I think you can still get tortoises online from breeders shipped to you from other states. Though I've looked and can't seem to find anything on this tortoise law just other people asking about it.


----------



## Yellow Turtle01 (Sep 9, 2014)

I've heard that one before, but you could probably 'fudge' it by getting them from elsewhere.
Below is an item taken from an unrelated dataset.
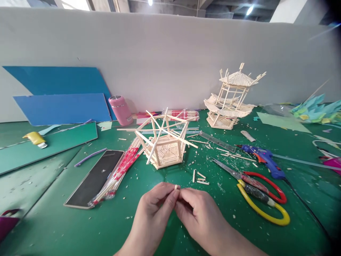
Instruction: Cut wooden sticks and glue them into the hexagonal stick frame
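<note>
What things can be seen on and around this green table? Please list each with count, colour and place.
small stick piece: one, pale wood, pinched between both hands' fingertips
hexagonal stick frame: one, pale wood, table centre
pagoda model: one, pale wood, far right of centre
cut stick bits: several, pale, right of the frame
scissors: one, red and yellow handles, right
glue gun: one, blue, behind the scissors
ruler: one, clear, between frame and pagoda
chopstick packs: a bundle, red and white, left of the frame
dark board: one, black, left
pink flask: one, by the wall
blue sheets: two, leaning on the wall
left hand: bottom centre
right hand: bottom centre
</note>
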Demonstrator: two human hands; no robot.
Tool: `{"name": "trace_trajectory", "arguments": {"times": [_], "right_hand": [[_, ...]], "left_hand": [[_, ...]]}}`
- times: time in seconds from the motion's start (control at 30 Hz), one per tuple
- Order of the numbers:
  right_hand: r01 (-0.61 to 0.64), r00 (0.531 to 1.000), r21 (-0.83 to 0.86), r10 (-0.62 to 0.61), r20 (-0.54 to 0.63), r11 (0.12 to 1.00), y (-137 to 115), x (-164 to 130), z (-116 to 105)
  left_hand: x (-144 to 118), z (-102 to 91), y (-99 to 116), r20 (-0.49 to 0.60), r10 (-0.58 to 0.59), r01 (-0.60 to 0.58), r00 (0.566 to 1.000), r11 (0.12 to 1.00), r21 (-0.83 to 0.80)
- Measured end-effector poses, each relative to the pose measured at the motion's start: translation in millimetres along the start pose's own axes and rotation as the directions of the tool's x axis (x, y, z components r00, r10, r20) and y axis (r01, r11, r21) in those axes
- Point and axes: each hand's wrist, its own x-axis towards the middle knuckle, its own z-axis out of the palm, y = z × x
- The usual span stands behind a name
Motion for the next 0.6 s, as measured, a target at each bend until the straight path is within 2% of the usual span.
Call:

I believe a couple HERE on the forum own torts in NC (I read a thread a little bit ago with tort potentially needing a vet??)


----------



## Grandpa Turtle 144 (Sep 9, 2014)

Maybe it's like AZ you cannt with in the law buy or sell AZ desert torts but you can adopt them . 


Sent from my iPhone using TortForum


----------



## Benny Brickner (Sep 9, 2014)

Grandpa Turtle 144 said:


> Maybe it's like AZ you cannt with in the law buy or sell AZ desert torts but you can adopt them .
> 
> 
> Sent from my iPhone using TortForum


Please explain the differences with buying and adopting!


----------



## Grandpa Turtle 144 (Sep 9, 2014)

In AZ it's unlawful to trade desert torts for other things ( car parts, guns , cookies , candy , or anything.its also unlawful to sell them for cash . But if by chance they lay eggs and hatch you have 2years to adopt them out or turn them in to fish and game !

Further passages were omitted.